BLOG Swastika Nohara

Life is the coffee, while jobs, money and position in society are the cups. They are just tools to hold and contain life, and do not change the quality of life.

Membuat Sequence Film Dokumenter

6 Komentar

Sebuah film terdiri dari serangkaian adegan yang disusun sedemikian rupa sehingga mampu menuturkan cerita dengan menarik bagi penontonnya. Prinsip dasar ini berlaku untuk film fiksi naratif (yang banyak kita tonton di bioskop), maupun film dokumenter(yang sekarang semakin mudah kita akses melalui berbagai platform streaming). Kedua jenis film tersebut perlu rangkaian adegan yang layak agar mayoritas penonton dapat mengikuti dan menikmati ceritanya.

Sekarang mari kita bahas spesifik untuk film dokumenter.

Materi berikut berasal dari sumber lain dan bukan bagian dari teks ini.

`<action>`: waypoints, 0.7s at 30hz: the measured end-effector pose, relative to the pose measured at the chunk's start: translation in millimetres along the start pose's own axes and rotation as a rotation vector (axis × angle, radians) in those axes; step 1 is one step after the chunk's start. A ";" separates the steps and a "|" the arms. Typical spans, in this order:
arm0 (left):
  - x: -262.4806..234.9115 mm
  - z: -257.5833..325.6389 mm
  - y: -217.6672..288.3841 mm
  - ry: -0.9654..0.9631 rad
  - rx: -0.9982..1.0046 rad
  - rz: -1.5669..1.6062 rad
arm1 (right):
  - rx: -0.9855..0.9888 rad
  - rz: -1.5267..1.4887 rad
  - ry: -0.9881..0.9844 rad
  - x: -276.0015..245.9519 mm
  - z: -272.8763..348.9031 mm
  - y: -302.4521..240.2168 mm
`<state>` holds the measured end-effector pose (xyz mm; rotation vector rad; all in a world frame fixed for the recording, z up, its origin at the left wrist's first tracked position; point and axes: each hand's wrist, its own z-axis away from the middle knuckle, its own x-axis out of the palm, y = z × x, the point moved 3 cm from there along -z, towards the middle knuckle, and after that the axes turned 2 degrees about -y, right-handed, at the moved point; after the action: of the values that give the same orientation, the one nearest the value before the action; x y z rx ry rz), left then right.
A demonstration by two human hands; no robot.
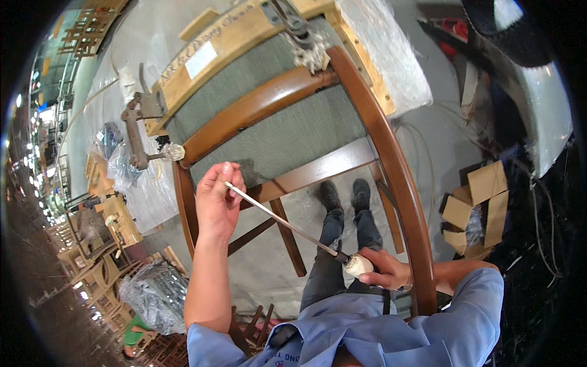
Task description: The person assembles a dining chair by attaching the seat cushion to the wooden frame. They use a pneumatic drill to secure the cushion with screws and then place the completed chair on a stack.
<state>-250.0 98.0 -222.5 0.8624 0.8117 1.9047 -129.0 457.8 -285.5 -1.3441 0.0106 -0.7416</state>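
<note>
My right hand [385,269] grips the pale, wrapped handle of a long-shafted screwdriver [287,225], close to my body. Its thin metal shaft runs up and left to my left hand [221,199]. There the curled fingers and thumb are pinched together beside the tip; whatever they hold is too small to make out. Beyond my hands stands a brown wooden chair [330,164] with a grey-green fabric pad [281,137]. A curved wooden rail [263,110] crosses the fabric. One long wooden side piece [391,165] passes over my right forearm.
A wooden jig [214,46] borders the chair's far side. Metal toggle clamps [137,131] with wrapped white ends press on the frame at the left and top. An opened cardboard box [477,214] sits on the floor at right. Plastic-wrapped parts [156,293] and a person in green [136,333] are lower left.
</note>
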 end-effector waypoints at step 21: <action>12.3 9.2 -17.3 -0.025 0.033 -0.159 | 0.267 -0.601 -0.048 5.6 14.5 43.3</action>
<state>-239.7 117.9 -228.3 0.8152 0.8729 1.7431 -97.9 469.3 -317.6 -1.1085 -0.5335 -1.1670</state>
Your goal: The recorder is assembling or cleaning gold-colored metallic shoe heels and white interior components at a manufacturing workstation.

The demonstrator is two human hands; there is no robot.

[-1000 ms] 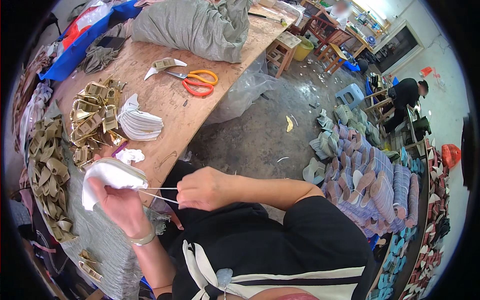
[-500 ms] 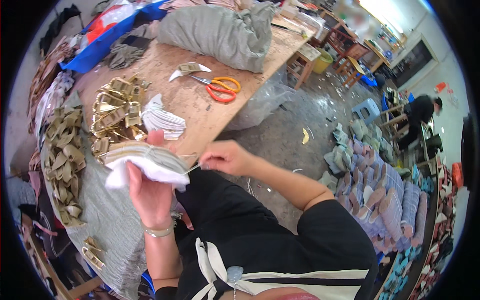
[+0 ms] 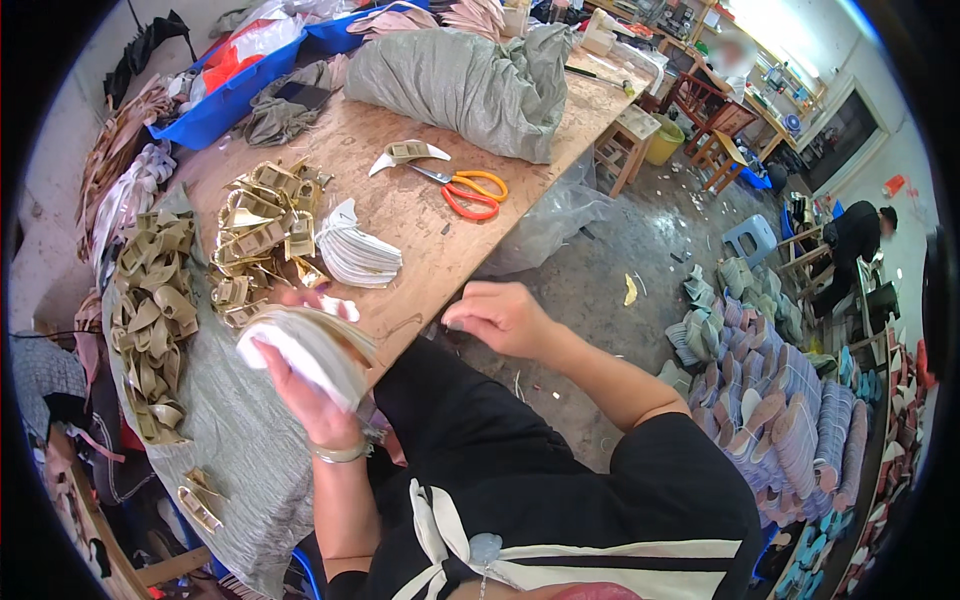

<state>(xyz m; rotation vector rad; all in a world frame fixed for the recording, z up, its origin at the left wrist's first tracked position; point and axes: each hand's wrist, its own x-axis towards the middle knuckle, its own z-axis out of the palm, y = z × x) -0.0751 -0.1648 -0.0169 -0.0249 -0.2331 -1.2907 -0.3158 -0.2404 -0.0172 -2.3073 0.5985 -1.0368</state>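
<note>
Since the earlier frame the right hand [image 3: 500, 318] has pulled away from the bundle and now hangs apart from it over the edge of the desk [image 3: 420, 215], and the string that ran between the two hands is no longer to see. The left hand [image 3: 305, 385] has lifted the stack of white insoles [image 3: 305, 345] a little higher and turned it, so the thin edges face up.

The left hand is closed around this stack from below, the fingers wrapped firmly, probably to keep the loose sheets together. The right hand is half closed with curled fingers (I cannot tell if it pinches something small).

On the desk, near the stack, lie a second pile of white insoles [image 3: 355, 250], a heap of gold straps [image 3: 260, 225] and orange scissors [image 3: 470, 190], all within easy reach of the hands.
</note>
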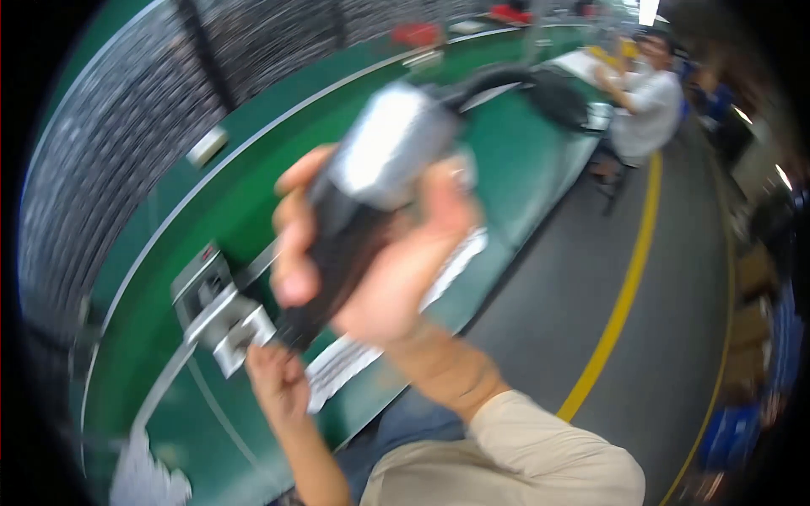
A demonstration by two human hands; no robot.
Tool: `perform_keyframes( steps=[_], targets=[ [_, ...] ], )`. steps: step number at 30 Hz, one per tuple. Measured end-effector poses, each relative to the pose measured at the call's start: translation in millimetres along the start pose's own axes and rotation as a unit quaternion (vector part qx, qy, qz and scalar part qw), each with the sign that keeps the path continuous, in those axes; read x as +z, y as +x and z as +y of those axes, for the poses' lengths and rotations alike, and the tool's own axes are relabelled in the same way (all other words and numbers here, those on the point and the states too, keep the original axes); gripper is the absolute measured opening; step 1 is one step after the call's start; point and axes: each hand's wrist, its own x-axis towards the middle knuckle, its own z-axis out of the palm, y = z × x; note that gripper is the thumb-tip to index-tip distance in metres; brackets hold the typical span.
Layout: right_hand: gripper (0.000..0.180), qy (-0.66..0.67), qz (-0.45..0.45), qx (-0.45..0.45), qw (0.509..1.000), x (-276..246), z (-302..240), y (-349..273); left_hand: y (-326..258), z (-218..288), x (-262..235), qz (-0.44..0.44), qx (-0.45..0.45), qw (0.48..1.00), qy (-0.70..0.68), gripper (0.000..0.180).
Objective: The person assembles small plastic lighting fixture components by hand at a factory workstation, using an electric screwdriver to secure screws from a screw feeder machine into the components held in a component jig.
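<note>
My right hand (396,278) is raised close to the view, its fingers wrapped round a blurred black device with a shiny silver end (384,143). A thick black cable (498,78) leads from that end to a dark coil farther right. The device's narrow black end points down toward my left hand (280,384). My left fingers are closed just below that end; what they hold, if anything, is too blurred to tell. Beside them, a grey metal dispenser-like fixture (207,291) stands on the green bench, with a pale strip (164,384) running off it.
The green worktop (207,422) curves away to the far right. A white printed strip (344,371) lies along its near side. A small white block (207,146) sits toward the back. At the far right a person (650,105) sits by the bench. A yellow line (620,312) marks the floor.
</note>
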Motion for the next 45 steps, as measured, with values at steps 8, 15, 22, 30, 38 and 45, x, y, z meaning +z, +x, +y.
perform_keyframes(
  steps=[8, 15, 22, 30, 38, 45],
  targets=[
    [0.074, 0.012, -0.164, 0.036, 0.986, -22, -15, 12, 6, -8, 21, -0.123, 0.078, 0.989, -0.039, 0.022],
    [0.065, 0.045, -0.181, 0.053, 0.981, -16, -2, 11, -2, 3, 14, -0.133, 0.075, 0.985, -0.085, 0.027],
    [0.063, 0.032, -0.199, 0.066, 0.977, -18, 2, 10, -13, 17, 39, -0.026, 0.082, 0.985, 0.151, 0.027],
    [0.062, 0.016, -0.193, 0.080, 0.978, -21, 3, 10, -14, 29, 63, -0.006, 0.134, 0.916, 0.379, 0.029],
    [0.063, 0.021, -0.194, 0.091, 0.977, -24, 11, 10, -17, 33, 69, -0.002, 0.150, 0.865, 0.478, 0.029],
    [0.063, 0.027, -0.205, 0.082, 0.975, -22, 8, 10, -17, 35, 76, 0.031, 0.116, 0.848, 0.517, 0.030]
  ],
)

Tulisan ini ditujukan untuk filmmaker pemula.

Sebuah film terdiri dari rangkaian adegan yang disusun sedemikian rupa untuk menuturkan cerita. Rangkaian adegan ini lazim disebut sequence. Membuat sequence yang bertutur dengan lancar menjadi sangat penting agar film kita menarik untuk ditonton.

Shot, Scene & Sequence

Gampangnya begini: Sebuah scene (adegan) terdiri dari beberapa shots (gambar). Sementara sebuah sequence terdiri dari serangkaian scenes (adegan). Nah, serangkaian sequence itulah yang akan membentuk film.

Contohnya: Saat membuat film dokumenter tentang Soni penjual biji kopi, maka salah satu sequence penting adalah saat Soni menyiapkan biji kopi yang hendak dia jual ke beberapa kedai kopi yang setia berlangganan kepadanya. Biji kopi Soni tentu istimewa, atau setidaknya punya kelebihan penting, sehingga banyak kedai kopi ternama berlangganan kepadanya.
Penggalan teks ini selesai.